WHAT THE EXERCISE ASKS: Return each line exactly as written. Begin with the first line of the entries and end with the line that has "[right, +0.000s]".

── INFORMATION ──

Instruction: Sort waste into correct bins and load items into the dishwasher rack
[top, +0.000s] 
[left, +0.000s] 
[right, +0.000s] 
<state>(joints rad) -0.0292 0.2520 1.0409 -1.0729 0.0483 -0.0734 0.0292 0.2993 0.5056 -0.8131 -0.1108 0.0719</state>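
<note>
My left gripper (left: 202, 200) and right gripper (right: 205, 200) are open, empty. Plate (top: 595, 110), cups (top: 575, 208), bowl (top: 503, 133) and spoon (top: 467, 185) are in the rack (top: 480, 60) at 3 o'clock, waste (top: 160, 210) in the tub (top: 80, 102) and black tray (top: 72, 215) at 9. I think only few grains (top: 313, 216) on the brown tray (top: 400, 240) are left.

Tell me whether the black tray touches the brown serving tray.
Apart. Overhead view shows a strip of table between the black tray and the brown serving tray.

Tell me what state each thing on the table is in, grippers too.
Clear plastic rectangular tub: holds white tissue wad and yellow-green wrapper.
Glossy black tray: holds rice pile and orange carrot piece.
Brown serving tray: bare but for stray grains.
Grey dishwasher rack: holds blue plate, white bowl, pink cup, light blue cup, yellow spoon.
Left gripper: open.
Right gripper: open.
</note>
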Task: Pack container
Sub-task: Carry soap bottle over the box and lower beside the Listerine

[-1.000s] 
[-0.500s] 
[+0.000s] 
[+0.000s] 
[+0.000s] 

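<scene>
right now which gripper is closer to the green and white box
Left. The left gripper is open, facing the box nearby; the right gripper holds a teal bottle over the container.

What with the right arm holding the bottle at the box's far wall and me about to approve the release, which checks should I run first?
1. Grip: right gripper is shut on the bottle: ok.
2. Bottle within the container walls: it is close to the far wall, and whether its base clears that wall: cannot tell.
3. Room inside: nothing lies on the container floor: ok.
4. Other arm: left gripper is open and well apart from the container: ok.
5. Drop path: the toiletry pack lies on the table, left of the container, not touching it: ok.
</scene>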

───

RESPONSE TO THE EXERCISE:
Instruction: Sort waste into correct bins and load items into the dishwasher rack
[top, +0.000s] 
[left, +0.000s] 
[right, +0.000s] 

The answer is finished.